- Directions for this task
From the data that follows, copy every line with the string "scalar".

- Material for this task
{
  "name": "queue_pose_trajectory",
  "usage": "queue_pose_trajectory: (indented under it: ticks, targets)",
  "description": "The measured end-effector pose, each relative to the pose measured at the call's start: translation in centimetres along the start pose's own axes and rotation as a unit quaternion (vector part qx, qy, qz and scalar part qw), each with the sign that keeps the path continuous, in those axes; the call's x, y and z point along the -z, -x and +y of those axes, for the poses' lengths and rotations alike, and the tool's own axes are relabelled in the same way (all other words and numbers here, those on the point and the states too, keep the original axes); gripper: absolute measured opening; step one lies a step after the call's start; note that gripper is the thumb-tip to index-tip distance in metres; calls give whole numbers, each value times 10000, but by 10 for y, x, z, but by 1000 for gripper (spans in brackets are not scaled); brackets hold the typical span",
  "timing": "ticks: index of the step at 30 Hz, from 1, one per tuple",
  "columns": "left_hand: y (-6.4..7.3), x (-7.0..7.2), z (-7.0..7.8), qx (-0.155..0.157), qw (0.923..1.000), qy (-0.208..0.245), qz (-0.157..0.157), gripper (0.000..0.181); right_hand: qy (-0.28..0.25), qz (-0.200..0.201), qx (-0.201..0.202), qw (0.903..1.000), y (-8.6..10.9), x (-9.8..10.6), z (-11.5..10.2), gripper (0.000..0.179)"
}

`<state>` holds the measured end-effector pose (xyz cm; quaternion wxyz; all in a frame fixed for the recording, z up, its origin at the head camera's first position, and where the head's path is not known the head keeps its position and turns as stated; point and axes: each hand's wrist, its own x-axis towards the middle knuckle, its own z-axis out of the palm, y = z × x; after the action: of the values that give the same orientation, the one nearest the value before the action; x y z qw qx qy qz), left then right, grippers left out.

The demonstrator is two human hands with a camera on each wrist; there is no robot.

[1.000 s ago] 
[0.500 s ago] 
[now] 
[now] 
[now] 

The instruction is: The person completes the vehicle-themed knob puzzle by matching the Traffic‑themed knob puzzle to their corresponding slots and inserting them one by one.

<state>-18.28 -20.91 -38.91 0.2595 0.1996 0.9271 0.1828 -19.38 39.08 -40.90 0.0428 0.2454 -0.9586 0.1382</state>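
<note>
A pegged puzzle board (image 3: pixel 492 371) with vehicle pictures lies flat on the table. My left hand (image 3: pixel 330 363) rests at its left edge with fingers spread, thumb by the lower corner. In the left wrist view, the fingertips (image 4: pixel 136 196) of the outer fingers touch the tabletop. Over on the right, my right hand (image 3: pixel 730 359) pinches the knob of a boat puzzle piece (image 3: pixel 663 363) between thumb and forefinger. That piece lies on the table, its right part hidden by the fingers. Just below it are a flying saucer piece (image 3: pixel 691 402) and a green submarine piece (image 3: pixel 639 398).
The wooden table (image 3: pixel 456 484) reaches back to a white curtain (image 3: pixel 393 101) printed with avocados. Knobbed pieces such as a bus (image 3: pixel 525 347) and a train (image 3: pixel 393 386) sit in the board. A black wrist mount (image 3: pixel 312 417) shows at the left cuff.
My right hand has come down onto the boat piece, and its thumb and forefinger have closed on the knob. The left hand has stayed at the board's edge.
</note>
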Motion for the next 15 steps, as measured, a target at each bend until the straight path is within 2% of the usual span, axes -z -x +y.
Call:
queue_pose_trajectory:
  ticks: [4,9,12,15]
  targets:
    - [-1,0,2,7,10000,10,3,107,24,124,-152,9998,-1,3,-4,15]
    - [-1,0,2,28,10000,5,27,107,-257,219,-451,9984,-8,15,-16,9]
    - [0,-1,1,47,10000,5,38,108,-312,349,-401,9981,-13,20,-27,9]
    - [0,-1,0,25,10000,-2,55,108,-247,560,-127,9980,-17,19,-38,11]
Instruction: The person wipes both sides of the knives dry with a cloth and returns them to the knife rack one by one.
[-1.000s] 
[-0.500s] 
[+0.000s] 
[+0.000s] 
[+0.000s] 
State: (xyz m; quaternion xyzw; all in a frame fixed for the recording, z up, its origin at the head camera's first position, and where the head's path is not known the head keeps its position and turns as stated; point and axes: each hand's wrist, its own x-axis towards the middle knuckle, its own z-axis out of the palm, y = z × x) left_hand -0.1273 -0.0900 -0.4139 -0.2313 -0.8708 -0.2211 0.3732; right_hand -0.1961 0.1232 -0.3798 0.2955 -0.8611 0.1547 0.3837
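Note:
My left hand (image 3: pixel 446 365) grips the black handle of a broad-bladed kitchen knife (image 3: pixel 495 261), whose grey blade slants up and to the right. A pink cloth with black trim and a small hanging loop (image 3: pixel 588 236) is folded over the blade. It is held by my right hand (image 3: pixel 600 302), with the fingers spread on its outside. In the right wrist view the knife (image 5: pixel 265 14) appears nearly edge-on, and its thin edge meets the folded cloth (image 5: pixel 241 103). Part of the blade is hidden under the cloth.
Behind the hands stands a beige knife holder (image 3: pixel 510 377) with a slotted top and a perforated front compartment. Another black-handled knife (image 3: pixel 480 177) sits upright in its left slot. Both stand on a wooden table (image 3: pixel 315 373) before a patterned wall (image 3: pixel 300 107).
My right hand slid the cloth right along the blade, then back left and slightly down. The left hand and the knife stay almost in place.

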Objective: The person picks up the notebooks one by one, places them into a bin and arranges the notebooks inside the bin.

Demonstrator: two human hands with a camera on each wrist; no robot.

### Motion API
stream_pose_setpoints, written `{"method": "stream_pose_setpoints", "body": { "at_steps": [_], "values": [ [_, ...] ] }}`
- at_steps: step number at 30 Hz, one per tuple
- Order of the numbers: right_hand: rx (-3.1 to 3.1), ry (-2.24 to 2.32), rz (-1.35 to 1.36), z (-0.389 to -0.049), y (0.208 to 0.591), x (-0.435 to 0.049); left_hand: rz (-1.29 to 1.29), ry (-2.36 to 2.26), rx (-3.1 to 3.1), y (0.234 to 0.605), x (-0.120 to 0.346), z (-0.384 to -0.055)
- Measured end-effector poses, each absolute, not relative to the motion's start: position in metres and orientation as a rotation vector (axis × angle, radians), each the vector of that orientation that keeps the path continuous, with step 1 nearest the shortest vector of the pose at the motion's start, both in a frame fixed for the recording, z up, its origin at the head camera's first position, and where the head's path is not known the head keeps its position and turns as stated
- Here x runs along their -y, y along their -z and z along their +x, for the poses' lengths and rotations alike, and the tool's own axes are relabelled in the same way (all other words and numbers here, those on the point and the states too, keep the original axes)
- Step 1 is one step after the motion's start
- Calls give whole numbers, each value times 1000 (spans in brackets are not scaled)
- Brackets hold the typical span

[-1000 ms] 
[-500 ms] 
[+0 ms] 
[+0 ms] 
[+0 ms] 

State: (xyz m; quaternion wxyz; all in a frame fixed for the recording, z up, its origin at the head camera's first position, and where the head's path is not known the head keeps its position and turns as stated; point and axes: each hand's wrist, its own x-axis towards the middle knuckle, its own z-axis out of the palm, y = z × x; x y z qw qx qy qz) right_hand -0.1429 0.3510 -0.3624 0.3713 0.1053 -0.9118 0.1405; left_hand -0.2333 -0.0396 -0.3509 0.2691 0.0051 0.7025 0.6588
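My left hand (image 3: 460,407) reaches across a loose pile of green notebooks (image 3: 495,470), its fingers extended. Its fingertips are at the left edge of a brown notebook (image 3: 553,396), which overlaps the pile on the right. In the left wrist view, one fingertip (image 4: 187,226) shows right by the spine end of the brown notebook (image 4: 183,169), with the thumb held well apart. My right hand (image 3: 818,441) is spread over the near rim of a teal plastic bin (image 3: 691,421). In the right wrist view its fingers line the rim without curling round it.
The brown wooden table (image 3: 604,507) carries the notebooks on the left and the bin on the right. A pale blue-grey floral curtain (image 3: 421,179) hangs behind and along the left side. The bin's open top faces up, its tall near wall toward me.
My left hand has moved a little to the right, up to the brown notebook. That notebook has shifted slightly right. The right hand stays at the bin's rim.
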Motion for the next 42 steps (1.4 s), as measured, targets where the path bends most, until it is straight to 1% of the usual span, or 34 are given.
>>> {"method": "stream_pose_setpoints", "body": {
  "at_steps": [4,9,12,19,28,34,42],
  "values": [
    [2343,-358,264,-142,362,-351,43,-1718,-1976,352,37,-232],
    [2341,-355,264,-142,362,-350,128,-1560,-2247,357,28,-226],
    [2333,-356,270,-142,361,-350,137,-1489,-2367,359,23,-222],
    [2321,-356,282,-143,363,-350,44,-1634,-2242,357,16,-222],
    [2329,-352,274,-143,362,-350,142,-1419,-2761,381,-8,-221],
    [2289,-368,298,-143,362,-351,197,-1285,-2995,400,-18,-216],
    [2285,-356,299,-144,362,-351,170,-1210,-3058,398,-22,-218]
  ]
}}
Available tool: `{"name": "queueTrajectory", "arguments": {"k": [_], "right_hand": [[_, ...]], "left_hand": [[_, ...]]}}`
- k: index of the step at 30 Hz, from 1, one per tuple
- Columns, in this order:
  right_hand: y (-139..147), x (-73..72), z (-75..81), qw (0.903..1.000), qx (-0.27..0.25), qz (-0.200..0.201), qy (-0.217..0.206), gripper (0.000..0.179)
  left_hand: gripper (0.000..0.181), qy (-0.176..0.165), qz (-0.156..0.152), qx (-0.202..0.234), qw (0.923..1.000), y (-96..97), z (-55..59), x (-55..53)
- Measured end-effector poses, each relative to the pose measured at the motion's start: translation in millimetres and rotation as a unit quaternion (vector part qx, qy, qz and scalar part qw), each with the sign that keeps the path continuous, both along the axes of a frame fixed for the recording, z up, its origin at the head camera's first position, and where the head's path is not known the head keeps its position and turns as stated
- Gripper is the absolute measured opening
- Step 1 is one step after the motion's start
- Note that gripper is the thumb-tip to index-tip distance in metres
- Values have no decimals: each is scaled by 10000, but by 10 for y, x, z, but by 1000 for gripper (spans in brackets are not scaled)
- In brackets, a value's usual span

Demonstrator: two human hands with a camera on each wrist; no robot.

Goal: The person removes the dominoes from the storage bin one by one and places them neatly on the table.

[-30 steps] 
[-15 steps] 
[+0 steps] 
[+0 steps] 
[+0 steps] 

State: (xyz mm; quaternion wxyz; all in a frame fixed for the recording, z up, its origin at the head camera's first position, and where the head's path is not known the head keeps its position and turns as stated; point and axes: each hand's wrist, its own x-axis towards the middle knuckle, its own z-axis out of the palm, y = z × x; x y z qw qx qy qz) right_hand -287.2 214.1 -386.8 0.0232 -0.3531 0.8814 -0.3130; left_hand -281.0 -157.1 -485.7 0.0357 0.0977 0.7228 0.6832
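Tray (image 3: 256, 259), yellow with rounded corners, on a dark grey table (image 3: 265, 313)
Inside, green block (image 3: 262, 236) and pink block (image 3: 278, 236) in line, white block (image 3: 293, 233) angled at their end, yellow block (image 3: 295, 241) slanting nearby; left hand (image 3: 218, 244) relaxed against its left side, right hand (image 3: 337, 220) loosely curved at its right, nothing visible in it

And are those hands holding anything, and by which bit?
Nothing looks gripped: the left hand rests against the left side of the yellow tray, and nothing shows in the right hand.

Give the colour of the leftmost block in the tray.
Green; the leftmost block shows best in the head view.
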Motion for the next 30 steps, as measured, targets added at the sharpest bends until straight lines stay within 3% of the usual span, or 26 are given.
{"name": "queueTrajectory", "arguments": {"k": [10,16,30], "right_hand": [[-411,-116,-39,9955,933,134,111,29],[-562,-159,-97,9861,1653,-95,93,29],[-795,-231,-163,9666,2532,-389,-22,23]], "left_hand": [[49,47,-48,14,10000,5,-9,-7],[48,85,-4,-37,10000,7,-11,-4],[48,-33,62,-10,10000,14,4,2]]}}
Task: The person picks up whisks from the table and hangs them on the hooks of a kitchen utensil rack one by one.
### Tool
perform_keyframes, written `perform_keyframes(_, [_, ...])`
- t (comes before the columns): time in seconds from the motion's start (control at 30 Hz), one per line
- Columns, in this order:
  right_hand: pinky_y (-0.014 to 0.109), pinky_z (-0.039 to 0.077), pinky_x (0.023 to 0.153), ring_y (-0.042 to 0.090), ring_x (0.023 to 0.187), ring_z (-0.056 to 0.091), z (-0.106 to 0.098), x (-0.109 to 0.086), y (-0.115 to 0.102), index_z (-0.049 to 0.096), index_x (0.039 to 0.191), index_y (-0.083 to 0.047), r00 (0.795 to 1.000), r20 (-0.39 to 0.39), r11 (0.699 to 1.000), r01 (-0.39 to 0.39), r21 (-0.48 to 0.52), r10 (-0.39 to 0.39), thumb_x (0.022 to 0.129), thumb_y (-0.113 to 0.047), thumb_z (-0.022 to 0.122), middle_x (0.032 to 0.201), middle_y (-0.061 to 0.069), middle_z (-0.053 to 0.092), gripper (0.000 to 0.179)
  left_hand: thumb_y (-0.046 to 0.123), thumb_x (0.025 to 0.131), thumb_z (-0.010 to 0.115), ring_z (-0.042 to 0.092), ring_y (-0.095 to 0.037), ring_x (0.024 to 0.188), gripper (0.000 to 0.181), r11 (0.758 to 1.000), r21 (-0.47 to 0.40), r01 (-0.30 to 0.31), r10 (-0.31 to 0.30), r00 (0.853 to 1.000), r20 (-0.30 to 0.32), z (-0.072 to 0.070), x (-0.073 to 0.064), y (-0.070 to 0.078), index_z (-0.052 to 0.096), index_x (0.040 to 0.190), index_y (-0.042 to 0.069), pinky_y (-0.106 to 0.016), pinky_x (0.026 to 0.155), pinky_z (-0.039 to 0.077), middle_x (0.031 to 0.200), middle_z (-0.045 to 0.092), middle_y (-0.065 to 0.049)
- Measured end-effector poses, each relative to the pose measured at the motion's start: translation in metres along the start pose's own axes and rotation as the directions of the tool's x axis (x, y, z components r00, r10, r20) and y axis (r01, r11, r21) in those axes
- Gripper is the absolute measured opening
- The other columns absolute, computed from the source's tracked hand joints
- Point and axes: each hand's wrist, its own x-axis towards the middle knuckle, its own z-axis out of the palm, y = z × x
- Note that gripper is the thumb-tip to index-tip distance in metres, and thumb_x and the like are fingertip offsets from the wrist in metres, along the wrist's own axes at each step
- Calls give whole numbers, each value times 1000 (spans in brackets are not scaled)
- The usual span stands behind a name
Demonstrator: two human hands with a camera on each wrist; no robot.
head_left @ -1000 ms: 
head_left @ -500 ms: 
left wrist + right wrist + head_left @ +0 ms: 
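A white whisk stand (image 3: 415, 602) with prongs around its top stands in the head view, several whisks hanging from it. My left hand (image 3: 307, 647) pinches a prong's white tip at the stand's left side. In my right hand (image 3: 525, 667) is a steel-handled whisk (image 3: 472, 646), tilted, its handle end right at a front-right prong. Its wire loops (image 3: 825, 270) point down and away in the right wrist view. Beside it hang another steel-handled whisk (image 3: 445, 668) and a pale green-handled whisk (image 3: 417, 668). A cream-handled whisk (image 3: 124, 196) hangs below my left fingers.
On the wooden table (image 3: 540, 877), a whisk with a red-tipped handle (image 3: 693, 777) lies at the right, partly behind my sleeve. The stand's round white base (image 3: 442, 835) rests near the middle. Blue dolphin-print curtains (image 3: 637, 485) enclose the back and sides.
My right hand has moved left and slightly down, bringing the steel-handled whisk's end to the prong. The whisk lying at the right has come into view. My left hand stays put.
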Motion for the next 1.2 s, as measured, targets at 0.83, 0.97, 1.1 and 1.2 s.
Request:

- Your response
  "description": "The measured end-effector pose, each relative to the pose measured at the call's start: translation in centimetres along the start pose's own axes and rotation as a unit quaternion (vector part qx, qy, qz and scalar part qw), each with the sign that keeps the path continuous, in those axes; the call's x, y and z point along the -z, -x and +y of those axes, for the poses' lengths and rotations alike, and the tool's own axes are relabelled in the same way (all other words and numbers here, those on the point and the states too, keep the original axes); gripper: absolute measured opening; step one lies a step after the call's start; note that gripper is the thumb-tip to index-tip distance in metres; calls give whole numbers, each value times 10000, but by 10 for y, x, z, but by 1000 for gripper (spans in brackets are not scaled); brackets hold the typical span",
- Measured end-effector poses, each relative to the pose measured at the motion's start: translation in millimetres and rotation as a unit quaternion (vector part qx, qy, qz and scalar part qw), each with the sign that keeps the path continuous, both along the axes of a frame fixed for the recording, z up, its origin at the head camera's first position, and where the head's path is not known the head keeps its position and turns as stated

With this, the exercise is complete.